Business Insider reported that the CX300 carries five passengers and one pilot, with up to five battery packs in the belly supplying around 250 kWh of energy. Beta claims roughly 390 miles of range under ideal conditions, a figure that still needs to be read against the operating realities of weather, reserves, payload, battery aging, and route planning.
On the demonstration flight, test pilot Chris "Pooter" Caputo took the aircraft above Burlington for about 20 minutes and reached more than 100 mph, according to the report. The ride was described as smooth and quiet, with Caputo cutting the engines at about 1,300 feet to demonstrate the aircraft's glide performance.
That matters because Beta is not selling a consumer gadget. It is selling regulators, airlines, cargo operators, and passengers on a new propulsion stack in a sector where failure tolerance is low and certification timelines set the commercial clock.
A different route from Joby and Archer
Business Insider placed Beta's plan against Joby Aviation and Archer Aviation, two U.S. rivals that are primarily focused on electric vertical takeoff and landing aircraft. Beta is still developing an eVTOL, the Alia 250, but the CX300 is the near-term vehicle.

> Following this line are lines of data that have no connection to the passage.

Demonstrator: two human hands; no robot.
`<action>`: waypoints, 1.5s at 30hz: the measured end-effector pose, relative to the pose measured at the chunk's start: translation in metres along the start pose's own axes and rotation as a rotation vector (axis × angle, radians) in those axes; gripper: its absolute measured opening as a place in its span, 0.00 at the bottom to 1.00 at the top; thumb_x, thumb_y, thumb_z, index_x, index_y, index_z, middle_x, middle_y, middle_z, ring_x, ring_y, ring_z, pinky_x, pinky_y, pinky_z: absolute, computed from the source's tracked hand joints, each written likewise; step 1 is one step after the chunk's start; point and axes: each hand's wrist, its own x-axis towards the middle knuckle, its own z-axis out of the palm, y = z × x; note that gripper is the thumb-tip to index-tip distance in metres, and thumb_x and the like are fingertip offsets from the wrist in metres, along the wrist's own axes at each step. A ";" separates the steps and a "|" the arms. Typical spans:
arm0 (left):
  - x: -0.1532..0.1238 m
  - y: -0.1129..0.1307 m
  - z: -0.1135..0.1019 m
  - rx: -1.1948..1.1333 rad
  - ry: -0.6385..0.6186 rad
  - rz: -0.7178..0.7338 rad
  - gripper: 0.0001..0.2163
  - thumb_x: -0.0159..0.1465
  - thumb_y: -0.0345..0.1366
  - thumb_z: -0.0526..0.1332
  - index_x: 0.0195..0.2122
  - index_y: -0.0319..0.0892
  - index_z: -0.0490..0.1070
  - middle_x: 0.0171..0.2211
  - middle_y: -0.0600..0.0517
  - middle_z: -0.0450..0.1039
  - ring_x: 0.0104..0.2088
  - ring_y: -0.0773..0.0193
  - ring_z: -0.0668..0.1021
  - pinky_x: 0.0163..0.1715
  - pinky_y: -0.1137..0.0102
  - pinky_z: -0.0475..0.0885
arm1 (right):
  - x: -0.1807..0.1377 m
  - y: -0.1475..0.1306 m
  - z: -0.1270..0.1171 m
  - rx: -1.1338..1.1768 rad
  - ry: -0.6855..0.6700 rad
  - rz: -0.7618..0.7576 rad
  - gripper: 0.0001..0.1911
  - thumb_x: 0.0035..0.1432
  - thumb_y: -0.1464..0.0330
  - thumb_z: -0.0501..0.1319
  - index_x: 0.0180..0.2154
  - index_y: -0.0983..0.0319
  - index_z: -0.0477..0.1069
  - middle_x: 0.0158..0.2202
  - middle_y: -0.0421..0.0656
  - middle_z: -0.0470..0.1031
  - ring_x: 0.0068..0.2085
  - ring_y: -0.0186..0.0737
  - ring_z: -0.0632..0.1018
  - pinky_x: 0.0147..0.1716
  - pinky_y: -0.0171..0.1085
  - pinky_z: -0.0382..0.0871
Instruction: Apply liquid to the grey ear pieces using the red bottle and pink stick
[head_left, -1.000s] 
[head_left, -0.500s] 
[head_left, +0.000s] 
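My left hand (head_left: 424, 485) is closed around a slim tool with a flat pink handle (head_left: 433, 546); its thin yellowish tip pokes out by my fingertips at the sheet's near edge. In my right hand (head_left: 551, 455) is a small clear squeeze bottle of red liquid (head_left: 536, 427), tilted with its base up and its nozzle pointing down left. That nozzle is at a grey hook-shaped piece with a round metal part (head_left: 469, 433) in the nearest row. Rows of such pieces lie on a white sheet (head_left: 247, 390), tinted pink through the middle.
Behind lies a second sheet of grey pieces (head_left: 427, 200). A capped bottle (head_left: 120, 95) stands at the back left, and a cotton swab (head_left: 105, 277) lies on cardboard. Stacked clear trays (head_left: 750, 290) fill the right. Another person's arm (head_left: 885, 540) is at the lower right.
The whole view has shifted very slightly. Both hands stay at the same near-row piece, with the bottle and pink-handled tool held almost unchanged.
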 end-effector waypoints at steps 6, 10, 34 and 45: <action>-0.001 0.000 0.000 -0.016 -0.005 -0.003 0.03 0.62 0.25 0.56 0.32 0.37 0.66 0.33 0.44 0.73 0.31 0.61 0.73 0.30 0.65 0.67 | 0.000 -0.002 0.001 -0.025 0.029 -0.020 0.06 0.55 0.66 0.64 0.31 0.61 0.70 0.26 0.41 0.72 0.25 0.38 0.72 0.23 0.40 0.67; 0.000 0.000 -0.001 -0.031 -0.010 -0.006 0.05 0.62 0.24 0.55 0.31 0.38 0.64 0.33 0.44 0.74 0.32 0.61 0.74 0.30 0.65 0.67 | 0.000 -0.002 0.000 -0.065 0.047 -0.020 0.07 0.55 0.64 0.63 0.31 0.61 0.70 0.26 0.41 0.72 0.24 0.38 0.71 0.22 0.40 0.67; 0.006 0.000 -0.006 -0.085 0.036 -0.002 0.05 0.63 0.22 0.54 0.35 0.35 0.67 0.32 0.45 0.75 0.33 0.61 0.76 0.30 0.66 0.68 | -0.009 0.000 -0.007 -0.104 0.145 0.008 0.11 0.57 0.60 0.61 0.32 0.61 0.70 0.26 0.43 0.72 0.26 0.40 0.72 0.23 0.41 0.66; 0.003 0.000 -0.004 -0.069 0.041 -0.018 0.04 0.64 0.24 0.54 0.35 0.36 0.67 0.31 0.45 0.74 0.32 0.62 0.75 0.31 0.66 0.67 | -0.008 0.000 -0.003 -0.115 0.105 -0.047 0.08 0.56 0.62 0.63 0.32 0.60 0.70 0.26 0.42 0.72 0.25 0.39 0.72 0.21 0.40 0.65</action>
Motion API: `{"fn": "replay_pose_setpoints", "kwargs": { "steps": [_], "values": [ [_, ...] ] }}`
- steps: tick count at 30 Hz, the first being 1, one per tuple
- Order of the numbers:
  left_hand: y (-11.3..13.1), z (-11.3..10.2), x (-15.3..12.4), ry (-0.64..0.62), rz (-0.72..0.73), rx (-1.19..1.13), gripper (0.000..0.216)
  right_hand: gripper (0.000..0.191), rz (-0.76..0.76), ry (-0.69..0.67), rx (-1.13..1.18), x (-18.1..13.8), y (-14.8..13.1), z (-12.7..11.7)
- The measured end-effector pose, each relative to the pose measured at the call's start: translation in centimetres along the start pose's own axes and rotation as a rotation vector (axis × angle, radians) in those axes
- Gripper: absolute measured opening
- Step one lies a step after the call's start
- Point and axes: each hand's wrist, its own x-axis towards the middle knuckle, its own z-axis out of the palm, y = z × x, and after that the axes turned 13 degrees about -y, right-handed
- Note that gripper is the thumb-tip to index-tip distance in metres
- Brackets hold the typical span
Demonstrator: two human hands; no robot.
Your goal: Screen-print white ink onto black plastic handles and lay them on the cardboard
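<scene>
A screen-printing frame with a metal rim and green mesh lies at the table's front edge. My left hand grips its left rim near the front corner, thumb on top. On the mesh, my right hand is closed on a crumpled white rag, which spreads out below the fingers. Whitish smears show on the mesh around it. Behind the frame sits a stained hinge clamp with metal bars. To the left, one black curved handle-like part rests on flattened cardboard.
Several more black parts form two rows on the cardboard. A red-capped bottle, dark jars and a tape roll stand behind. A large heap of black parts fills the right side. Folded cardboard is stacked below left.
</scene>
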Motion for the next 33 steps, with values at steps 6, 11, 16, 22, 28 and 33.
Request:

That makes Clark's bet less visually dramatic and potentially more operationally useful. Runway-based electric aircraft can target short regional routes now served by small fuel-powered turboprops and helicopters, without requiring the same immediate buildout of vertiports. Business Insider reported that the CX300 already has orders from carriers including Air New Zealand, though the provided report did not disclose order counts, order value, or delivery schedules.
Beta's infrastructure play is part of the same strategy. Business Insider reported that Beta builds cube-shaped charging units that can recharge the aircraft's batteries in about an hour and sells those units to other operators for hundreds of thousands of dollars. That gives Beta a revenue line beyond aircraft sales, while also trying to solve one of the constraints that could slow electric aviation adoption.
The economics are still unproven
The cleanest number in the story is also the easiest to overread. Caputo said the demo flight cost only a few dollars in electricity, and Business Insider reported that Transportation Secretary Sean Duffy took a Beta demo flight that Beta said cost $3. A similarly sized fuel-powered Cessna flight would cost a few hundred dollars, according to the report.
That does not make cheap fares inevitable. Operators still have to pay for pilots, maintenance, insurance, aircraft financing, chargers, downtime, airport access, and battery replacement. Business Insider also cited a 2025 SEC filing that outlined up to $13 million in projected battery replacement sales over each aircraft's lifetime, a figure that may be revenue for Beta but a cost line for customers.
The next milestones are regulatory, not theatrical. Business Insider reported that Beta expects the CX300 to begin revenue-cargo flights later in 2026 under a Transportation Department pilot program, with full certification expected in late 2027. Until then, the CX300 is an aircraft with a plausible route to market, not yet proof that electric regional aviation can scale.